Loretta Wasserman, in her study of Cather's short stories, suggests a reason for the lateness of Cather's "Uncle Valentine." Wasserman comments on Charlotte and Valentine's walk in the hills and their uttering in one breath "The Rhinegold," adding that there was something in the two voices that awed even the little girls (49). She also mentions that Valentine plays the Rhine music and adds this information: "(Cather also wrote a preface for the republication of a book on Wagner's operas, so that his romantic themes would have been much on her mind)" (49).

That Cather was writing a preface to a new edition of Gertrude Hall's The Wagnerian Romances is significant. Cather had read the book earlier on one of her trips to the Southwest, according to Woodress. And Cather admits in her preface that she was so impressed by Hall's portrayal of the Wagnerian scenes that she had to pay her the highest compliment one author could extend to another—she stole from her (Woodress 358).

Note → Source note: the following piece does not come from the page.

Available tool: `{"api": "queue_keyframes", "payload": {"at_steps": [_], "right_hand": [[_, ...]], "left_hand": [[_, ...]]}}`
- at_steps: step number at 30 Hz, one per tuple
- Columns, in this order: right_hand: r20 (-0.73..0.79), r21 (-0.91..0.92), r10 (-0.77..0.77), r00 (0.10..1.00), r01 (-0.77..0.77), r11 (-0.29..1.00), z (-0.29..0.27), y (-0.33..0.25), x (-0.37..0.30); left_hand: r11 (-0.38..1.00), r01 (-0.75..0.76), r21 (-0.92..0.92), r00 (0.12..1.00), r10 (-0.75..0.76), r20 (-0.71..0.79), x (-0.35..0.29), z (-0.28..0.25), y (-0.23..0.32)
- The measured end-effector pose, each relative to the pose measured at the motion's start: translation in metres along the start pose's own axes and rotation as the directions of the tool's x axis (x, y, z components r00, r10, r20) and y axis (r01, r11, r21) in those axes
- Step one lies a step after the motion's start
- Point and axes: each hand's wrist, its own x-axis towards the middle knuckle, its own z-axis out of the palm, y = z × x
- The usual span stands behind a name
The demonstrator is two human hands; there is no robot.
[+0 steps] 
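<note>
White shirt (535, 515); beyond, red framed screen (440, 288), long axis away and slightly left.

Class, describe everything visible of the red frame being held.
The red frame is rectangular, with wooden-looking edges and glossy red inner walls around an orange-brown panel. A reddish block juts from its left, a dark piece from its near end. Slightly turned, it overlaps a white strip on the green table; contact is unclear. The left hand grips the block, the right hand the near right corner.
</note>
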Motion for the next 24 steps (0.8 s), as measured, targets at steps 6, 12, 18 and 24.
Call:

Cather, then, knew the book and used it as a guide for her literary work.

A further explanation for the references to Wagner might lie in his style of music. Wagner's music dramas recall a mythical Germanic past and this powerful, symphonic music contrasts with the ballads by Valentine Ramsay and their simpler, gentle themes. The Wagnerian motifs, though, are reminiscent of a happy time that Valentine eagerly recalls. Through this fictional character, then, Cather could also pay tribute to the memory of a friend, Ethelbert Nevin, whose songs appeared at a time when life still had its glorious moments of beauty and passion.

NOTES

 1. Woodress refers to Cather as a Francophile with an interest in French culture since childhood. Robert J. Nelson shows the French influence as pervasive in Cather's life and writings. (Go back.)
 2. Cather had access to Goethe's works during her stay in Pittsburgh. The Allegheny Regional Branch of the Carnegie Library of Pittsburgh, dedicated in 1890 and the model for thousands of public libraries funded by Andrew Carnegie, contains a card file with the title Novels and Tales by"Göthe, Johann Wolfgang von" (nineteenth-century spelling of the name).The book was published in London in 1890 and includes in its contentsSorrows of Young Werther [sic]. This and other late-nineteenth-century editions of Goethe's works are listed in the card file but are no longer inthe library. Cather taught at nearby Allegheny High School from 1903 to 1906. (Go back.)